→ Goal of the exercise
Please copy out every line of the data word for word.

→ Stored data

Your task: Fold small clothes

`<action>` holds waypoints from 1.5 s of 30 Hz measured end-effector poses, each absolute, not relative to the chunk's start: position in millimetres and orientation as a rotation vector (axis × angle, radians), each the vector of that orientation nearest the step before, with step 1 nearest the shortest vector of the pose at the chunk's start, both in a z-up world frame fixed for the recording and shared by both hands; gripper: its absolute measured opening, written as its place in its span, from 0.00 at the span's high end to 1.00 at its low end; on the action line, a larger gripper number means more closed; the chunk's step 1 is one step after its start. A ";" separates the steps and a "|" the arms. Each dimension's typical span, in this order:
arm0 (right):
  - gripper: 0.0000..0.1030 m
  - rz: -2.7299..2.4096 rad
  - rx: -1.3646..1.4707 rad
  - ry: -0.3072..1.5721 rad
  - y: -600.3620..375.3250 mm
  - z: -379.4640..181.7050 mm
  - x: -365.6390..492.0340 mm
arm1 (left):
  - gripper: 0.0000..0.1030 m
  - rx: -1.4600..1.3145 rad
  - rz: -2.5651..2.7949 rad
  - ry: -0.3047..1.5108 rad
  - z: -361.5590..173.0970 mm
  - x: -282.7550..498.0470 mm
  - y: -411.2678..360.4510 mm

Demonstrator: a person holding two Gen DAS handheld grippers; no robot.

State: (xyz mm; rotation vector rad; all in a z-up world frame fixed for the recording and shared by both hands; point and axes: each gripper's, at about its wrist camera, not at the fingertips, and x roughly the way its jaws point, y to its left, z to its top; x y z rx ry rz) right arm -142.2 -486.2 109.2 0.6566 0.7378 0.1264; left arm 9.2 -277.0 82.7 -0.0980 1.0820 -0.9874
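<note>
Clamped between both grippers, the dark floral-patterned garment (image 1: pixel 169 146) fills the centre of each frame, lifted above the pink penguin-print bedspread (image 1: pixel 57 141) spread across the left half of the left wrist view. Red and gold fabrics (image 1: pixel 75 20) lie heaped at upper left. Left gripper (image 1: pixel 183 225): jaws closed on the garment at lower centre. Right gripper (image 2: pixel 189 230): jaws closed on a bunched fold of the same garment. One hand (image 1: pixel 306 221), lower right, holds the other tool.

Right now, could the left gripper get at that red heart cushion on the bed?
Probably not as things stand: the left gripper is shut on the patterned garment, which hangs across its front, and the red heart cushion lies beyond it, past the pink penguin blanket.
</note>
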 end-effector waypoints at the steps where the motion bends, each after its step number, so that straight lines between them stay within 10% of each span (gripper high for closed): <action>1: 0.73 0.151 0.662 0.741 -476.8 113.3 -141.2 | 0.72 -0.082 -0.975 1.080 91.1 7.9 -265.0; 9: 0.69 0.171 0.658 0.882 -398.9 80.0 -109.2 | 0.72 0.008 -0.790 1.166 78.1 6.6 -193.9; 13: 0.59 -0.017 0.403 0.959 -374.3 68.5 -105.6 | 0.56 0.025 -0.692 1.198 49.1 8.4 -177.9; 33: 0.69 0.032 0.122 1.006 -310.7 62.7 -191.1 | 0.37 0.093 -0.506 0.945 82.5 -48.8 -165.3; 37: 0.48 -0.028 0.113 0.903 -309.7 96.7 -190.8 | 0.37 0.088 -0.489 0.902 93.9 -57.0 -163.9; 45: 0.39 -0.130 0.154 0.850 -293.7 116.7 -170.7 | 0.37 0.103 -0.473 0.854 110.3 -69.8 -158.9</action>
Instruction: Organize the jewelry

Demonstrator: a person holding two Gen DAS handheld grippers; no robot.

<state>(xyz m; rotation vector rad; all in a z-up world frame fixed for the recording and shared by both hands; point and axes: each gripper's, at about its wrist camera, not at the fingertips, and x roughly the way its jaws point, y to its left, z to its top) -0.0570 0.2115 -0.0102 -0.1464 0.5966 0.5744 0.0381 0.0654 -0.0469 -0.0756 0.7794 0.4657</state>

→ Response area
Your task: Fold small clothes

`<action>` holds waypoints from 1.5 s of 30 Hz measured end-effector poses, each absolute, not relative to the chunk's start: position in millimetres and orientation as a rotation vector (axis × angle, radians), each the vector of that orientation nearest the step before, with step 1 nearest the shortest vector of the pose at the chunk's start, both in a z-up world frame fixed for the recording and shared by both hands; gripper: its absolute measured opening, written as its place in its span, from 0.00 at the span's high end to 1.00 at its low end; on the action line, a larger gripper number means more closed; the chunk's step 1 is one step after its start. A ";" separates the steps and a "|" the arms. Each dimension's typical span, in this order:
arm0 (right):
  - gripper: 0.0000..0.1030 m
  - rz: -2.7299..2.4096 rad
  - rx: -1.3646..1.4707 rad
  - ry: -0.3072..1.5721 rad
  - y: -600.3620..375.3250 mm
  - z: -379.4640..181.7050 mm
  - x: -365.6390..492.0340 mm
arm1 (left):
  - gripper: 0.0000..0.1030 m
  - rx: -1.4600..1.3145 rad
  - rz: -2.5651..2.7949 rad
  - ry: -0.3047..1.5108 rad
  - z: -361.5590..173.0970 mm
  - x: -282.7550..498.0470 mm
  - y: -411.2678..360.4510 mm

Demonstrator: a person holding two Gen DAS handheld grippers; no robot.

State: (xyz mm; rotation vector rad; all in a z-up world frame fixed for the recording and shared by both hands; point and axes: each gripper's, at about its wrist camera, not at the fingertips, and x roughly the way its jaws point, y to its left, z to its top; x y z rx ry rz) right arm -142.2 -486.2 109.2 0.6566 0.7378 0.1264; left arm 9.2 -277.0 82.7 -0.0980 1.0820 -0.9874
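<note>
Clamped between both grippers, the dark floral-patterned garment (image 1: pixel 169 146) fills the centre of each frame, lifted above the pink penguin-print bedspread (image 1: pixel 57 141) spread across the left half of the left wrist view. Red and gold fabrics (image 1: pixel 75 20) lie heaped at upper left. Left gripper (image 1: pixel 183 225): jaws closed on the garment at lower centre. Right gripper (image 2: pixel 189 230): jaws closed on a bunched fold of the same garment. One hand (image 1: pixel 306 221), lower right, holds the other tool.

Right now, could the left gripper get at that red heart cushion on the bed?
Probably not as things stand: the left gripper is shut on the patterned garment, which hangs across its front, and the red heart cushion lies beyond it, past the pink penguin blanket.
</note>
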 end-effector waypoints at the steps where the motion bends, each after its step number, so that straight lines between them stay within 10% of each span (gripper high for closed): <action>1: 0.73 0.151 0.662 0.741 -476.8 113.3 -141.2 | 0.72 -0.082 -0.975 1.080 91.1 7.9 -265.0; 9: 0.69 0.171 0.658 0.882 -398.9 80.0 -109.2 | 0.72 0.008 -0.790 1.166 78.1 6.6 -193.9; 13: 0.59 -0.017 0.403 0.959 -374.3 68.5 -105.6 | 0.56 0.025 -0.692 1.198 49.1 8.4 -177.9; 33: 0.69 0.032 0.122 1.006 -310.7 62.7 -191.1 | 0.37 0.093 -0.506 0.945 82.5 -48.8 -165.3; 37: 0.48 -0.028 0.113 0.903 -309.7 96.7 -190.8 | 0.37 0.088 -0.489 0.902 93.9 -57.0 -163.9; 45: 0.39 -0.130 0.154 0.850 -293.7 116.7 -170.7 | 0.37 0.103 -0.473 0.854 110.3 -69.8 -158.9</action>
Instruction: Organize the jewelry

Demonstrator: a person holding two Gen DAS handheld grippers; no robot.

<state>(xyz m; rotation vector rad; all in a z-up world frame fixed for the recording and shared by both hands; point and axes: each gripper's, at about its wrist camera, not at the fingertips, and x roughly the way its jaws point, y to its left, z to its top) -0.0570 0.2115 -0.0102 -0.1464 0.5966 0.5744 0.0381 0.0654 -0.0469 -0.0756 0.7794 0.4657</state>

The exercise is now done.